TASK GOAL → Tally the lines below that hold the string "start", and report the tally by itself.

RECORDED DATA →
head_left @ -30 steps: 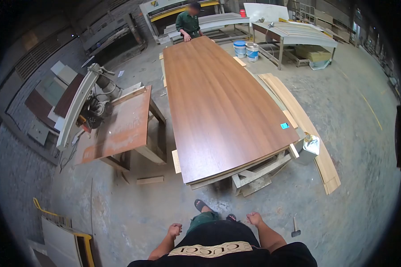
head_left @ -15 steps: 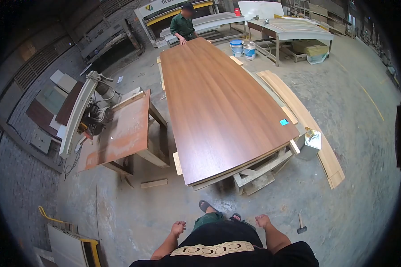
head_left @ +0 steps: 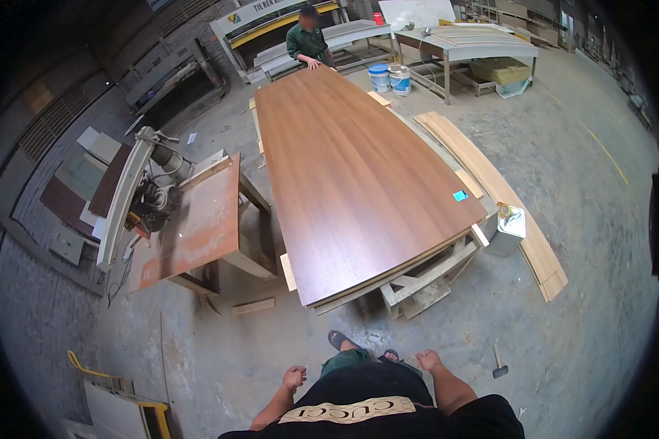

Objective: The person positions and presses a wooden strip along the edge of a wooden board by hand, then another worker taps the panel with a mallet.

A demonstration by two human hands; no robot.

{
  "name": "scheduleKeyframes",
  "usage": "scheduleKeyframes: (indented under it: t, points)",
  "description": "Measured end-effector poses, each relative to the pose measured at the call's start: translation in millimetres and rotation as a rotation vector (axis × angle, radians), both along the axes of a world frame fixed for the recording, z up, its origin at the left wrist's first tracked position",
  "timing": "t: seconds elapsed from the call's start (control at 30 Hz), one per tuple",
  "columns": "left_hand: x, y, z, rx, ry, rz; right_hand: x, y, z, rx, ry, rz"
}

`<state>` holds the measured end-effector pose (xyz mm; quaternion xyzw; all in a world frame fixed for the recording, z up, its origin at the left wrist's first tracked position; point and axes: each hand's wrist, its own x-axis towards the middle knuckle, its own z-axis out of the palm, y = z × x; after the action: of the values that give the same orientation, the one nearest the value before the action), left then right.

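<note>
My left hand [head_left: 294,377] hangs at the left of my body, fingers curled; whether it holds anything is too small to tell. On the other side, my right hand [head_left: 427,359] is loosely curled too, with its contents unclear. Both are apart from the long brown wood-grain panel [head_left: 366,197], which lies on a stack of boards on a low frame in front of me. A small cyan label [head_left: 460,196] is on the panel's right near corner. At the far end a person in green [head_left: 307,42] has a hand at the panel's edge.
A saw machine [head_left: 154,197] with an orange-brown table [head_left: 190,227] stands at left. Right of the panel are a metal can [head_left: 507,233], long wooden strips [head_left: 490,175] and a hammer [head_left: 499,364] on the floor. Two buckets [head_left: 389,79] stand farther back.
The view has shifted slightly, so the panel appears a little farther left. The far person's head and arm have moved a little. My hands keep nearly the same curled pose.
</note>
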<state>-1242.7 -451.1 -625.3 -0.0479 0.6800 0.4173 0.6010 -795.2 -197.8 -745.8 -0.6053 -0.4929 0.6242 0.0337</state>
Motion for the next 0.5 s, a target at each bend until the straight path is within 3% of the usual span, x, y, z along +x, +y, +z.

REPLY → 2